The task:
Across the listing below, count the lines containing "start". Answer with that number only.

Data for processing:
──────

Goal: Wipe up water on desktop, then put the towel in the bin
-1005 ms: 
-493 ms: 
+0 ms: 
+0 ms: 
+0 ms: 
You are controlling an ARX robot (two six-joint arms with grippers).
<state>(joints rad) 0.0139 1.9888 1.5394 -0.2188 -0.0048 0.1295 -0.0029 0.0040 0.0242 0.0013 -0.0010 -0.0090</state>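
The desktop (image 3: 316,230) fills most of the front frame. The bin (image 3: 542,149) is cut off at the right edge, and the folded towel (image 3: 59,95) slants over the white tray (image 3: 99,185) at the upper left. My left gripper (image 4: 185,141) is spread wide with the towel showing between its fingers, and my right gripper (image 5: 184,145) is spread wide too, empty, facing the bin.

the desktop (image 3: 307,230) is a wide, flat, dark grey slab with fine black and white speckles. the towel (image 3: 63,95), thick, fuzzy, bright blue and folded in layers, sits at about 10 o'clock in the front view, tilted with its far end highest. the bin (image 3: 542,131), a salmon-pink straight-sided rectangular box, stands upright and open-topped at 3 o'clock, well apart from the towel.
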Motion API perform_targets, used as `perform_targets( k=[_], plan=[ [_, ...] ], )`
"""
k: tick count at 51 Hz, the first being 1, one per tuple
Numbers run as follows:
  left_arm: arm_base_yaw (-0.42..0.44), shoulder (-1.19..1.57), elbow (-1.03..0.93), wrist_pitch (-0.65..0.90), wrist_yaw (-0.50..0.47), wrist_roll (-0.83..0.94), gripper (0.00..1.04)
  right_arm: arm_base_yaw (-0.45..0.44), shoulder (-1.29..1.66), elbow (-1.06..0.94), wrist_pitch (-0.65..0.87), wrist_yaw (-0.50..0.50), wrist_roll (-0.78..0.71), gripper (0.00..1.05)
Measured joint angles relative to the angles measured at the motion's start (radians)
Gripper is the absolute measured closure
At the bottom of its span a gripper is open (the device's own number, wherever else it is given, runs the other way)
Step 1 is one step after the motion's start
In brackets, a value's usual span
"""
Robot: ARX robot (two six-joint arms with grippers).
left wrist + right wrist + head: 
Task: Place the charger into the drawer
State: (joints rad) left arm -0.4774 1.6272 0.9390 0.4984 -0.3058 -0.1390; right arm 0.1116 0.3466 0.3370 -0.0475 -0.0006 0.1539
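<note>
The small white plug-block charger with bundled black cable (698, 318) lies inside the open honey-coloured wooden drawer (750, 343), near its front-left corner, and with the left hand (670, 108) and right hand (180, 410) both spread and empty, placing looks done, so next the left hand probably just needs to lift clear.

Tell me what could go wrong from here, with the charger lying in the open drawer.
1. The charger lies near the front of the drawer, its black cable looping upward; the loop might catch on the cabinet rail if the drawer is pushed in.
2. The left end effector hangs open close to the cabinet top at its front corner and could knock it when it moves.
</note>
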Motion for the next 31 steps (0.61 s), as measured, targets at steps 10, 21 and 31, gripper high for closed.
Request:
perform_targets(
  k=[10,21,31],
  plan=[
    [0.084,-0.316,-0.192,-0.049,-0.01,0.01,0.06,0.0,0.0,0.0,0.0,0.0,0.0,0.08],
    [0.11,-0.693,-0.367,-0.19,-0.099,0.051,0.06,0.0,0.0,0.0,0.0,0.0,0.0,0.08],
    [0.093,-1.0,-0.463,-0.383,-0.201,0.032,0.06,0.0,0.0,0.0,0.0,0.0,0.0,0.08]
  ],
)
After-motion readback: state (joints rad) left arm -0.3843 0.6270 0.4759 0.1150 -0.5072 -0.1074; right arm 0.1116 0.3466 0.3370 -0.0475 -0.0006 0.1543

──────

Result:
2